“Ah, what is the life of a human being–a drop of dew, a flash of lightning? This is so sad, so sad. What can I say?” –Akutagawa (translated from the Japanese)
On this day last year, I boarded a non-stop Tokyo to Newark flight. Halfway through the flight I woke up having dreamed I kept stepping into temples with the wrong foot first. After going to brush my teeth in the tiny airplane bathroom, I read the book I had found at the airport–an English translation of a Japanese writer–and then slept again, dreamlessly.
This is what I love about keeping notebooks–the tedium, the chicken feet, the Yeats, all scribbled and starred and squared. I am between notebooks right now. This afternoon, going to buy non-monied paper at Kate’s Paperie, I tried to purchase a new one, but they were out. [To the effect of tedium I’ll jot down what struck me today: the bricklayers next door, the holes in my walls, the song the homeless man whistles outside my window at this very moment, the way my students looked at me blankly when I asked what poetry is.]
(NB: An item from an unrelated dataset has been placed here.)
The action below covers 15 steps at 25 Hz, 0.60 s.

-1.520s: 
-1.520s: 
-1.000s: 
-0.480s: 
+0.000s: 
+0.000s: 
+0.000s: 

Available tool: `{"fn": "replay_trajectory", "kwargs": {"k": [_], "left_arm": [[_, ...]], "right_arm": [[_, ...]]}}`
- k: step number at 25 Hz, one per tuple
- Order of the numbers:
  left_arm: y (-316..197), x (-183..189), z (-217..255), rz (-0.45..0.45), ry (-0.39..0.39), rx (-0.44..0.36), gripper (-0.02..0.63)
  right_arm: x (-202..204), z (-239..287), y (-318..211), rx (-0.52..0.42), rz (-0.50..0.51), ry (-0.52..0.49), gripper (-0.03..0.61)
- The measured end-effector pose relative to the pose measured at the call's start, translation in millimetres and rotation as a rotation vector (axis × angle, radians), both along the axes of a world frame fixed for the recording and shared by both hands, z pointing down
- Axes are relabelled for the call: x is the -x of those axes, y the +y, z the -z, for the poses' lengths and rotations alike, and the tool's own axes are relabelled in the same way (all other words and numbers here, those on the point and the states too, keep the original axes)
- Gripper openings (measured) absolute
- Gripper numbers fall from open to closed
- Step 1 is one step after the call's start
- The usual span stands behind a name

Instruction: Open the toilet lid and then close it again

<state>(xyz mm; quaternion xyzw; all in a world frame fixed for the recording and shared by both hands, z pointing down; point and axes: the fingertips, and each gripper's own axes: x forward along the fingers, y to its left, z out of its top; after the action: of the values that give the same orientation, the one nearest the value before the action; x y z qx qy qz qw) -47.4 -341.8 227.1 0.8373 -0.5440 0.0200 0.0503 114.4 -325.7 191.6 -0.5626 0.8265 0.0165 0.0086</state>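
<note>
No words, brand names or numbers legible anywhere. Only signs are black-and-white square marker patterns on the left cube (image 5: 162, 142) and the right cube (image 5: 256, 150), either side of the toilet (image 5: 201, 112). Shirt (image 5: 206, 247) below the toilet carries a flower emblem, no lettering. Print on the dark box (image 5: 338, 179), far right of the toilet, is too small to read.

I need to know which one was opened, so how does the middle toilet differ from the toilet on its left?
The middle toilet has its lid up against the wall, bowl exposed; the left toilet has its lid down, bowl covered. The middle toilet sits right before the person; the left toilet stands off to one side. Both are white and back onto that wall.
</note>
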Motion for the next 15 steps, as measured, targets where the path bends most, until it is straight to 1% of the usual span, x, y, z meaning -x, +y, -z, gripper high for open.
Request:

It was yesterday of last year, however, that had me digging through my notebooks: our last night in Tokyo. I was in Japan with Thorn (my ex-stepfather, dear friend & travelling partner–don’t ask! I don’t know how I ended up with this life!), and we were on our way to eat dinner at a Tepenyaki steak house. There, they would throw live shrimp onto the hot plate, watch them jump and sizzle, chop their heads off and then place them on our plates. But it was the getting to the restaurant that struck me most.
The impeccable halls with their impeccable lighting: the walk to the elevator was magic. Violin music poured from room 427. Truly, it poured from the room. I wanted to knock on the door, to walk in, lay my head on the clean, square pillow and fall asleep listening to those songs.
I was just from the shower and feeling far from home but feeling good and tall in heels and satisfied but hungry and suddenly filled with music I’d never heard before. In the elevator stood a girl-woman in striped knee socks, near fifty, but giggling wildly and sucking a lollipop, her teeth red with its juice. I stared too long at her, smiled, nodded. When the doors opened we were at the rooftop restaurant and shooting straight out from the center of Tokyo was a rainbow.
The trip had been long, squatting over holes in China, feeling disoriented in an almost blinding way, comforted only by nightly phone calls to Cody and poems Andrea was writing in Europe and sending to my email. But that night, one year ago last night was perfect. And it was the disembodied music I loved the most–something so right in knowing that behind the locked doors strings gave way to a bow.